## [What this task involves]
Below this line is a set of entries; quote exactly the lines from the line that contains "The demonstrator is" to the line that contains "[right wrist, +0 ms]", both lines included.
BEGIN
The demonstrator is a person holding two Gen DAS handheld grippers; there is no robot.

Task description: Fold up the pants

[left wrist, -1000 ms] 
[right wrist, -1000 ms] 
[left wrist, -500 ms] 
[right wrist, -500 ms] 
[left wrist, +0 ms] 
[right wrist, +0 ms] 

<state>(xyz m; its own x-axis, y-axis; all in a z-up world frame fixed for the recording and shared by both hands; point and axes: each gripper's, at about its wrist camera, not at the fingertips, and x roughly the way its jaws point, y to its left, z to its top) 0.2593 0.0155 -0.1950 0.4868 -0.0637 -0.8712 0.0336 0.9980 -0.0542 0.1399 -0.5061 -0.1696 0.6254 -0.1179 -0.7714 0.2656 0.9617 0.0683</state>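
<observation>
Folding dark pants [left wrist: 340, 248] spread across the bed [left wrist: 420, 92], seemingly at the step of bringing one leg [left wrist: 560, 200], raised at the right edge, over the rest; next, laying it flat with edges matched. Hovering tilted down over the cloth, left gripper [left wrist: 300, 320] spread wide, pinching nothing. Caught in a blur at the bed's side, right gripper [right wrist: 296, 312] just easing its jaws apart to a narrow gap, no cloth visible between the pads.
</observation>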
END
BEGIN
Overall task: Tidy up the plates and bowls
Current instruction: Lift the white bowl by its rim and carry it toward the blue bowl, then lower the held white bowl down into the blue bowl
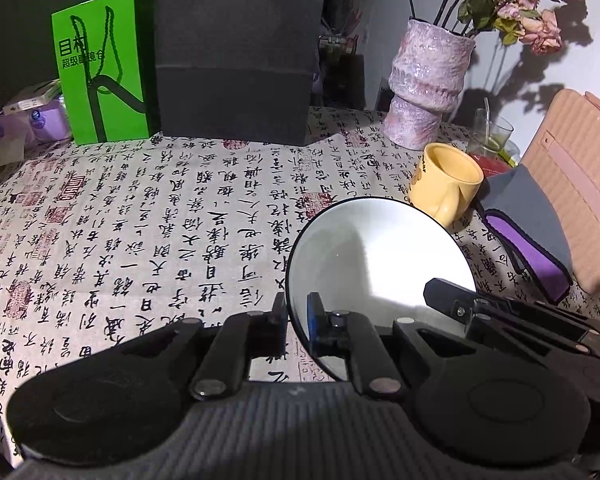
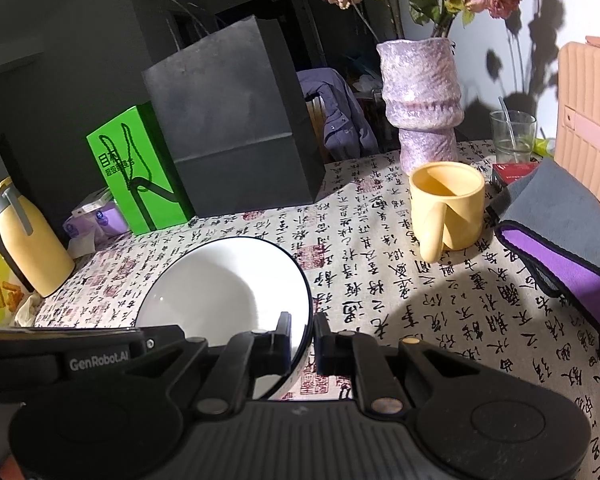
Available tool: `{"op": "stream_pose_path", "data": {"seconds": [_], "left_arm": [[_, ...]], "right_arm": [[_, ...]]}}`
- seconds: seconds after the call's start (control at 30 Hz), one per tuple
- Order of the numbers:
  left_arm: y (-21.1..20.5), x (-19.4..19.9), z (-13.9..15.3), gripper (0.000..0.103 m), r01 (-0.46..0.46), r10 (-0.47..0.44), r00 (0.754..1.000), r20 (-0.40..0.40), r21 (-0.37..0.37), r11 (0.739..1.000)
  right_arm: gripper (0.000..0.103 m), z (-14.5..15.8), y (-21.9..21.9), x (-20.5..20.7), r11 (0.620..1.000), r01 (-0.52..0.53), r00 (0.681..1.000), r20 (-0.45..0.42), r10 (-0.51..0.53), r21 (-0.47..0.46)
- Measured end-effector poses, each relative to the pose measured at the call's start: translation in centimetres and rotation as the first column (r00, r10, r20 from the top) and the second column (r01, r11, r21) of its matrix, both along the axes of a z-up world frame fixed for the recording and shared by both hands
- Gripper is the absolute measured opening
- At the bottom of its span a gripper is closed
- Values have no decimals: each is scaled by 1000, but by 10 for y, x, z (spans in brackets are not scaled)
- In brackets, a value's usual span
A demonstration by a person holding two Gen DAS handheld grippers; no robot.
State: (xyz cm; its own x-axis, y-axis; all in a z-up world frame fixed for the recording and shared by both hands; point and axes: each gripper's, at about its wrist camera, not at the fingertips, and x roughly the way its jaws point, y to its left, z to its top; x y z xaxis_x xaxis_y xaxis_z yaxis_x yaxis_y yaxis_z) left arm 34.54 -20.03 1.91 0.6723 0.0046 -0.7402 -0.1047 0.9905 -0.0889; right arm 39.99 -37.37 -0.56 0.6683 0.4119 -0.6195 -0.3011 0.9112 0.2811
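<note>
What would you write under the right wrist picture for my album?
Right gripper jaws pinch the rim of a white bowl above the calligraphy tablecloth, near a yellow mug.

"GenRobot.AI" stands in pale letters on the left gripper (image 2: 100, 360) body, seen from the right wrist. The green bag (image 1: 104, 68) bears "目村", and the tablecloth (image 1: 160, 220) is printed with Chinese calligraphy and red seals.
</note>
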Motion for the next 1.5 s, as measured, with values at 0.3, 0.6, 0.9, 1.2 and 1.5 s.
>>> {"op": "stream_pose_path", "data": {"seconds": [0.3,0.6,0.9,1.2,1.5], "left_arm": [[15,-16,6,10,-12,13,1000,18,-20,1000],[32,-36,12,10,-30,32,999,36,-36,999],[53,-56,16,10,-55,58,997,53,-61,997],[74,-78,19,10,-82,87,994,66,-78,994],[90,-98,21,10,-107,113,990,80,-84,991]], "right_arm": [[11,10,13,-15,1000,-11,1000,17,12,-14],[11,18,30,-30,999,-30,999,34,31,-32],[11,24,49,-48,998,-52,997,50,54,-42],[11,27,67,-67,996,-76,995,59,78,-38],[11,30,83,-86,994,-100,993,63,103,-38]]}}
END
## [Written answer]
The demonstrator is a person holding two Gen DAS handheld grippers; there is no robot.

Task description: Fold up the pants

[left wrist, -1000 ms] 
[right wrist, -1000 ms] 
[left wrist, -500 ms] 
[right wrist, -500 ms] 
[left wrist, +0 ms] 
[right wrist, +0 ms] 

At this stage, the exercise is finished.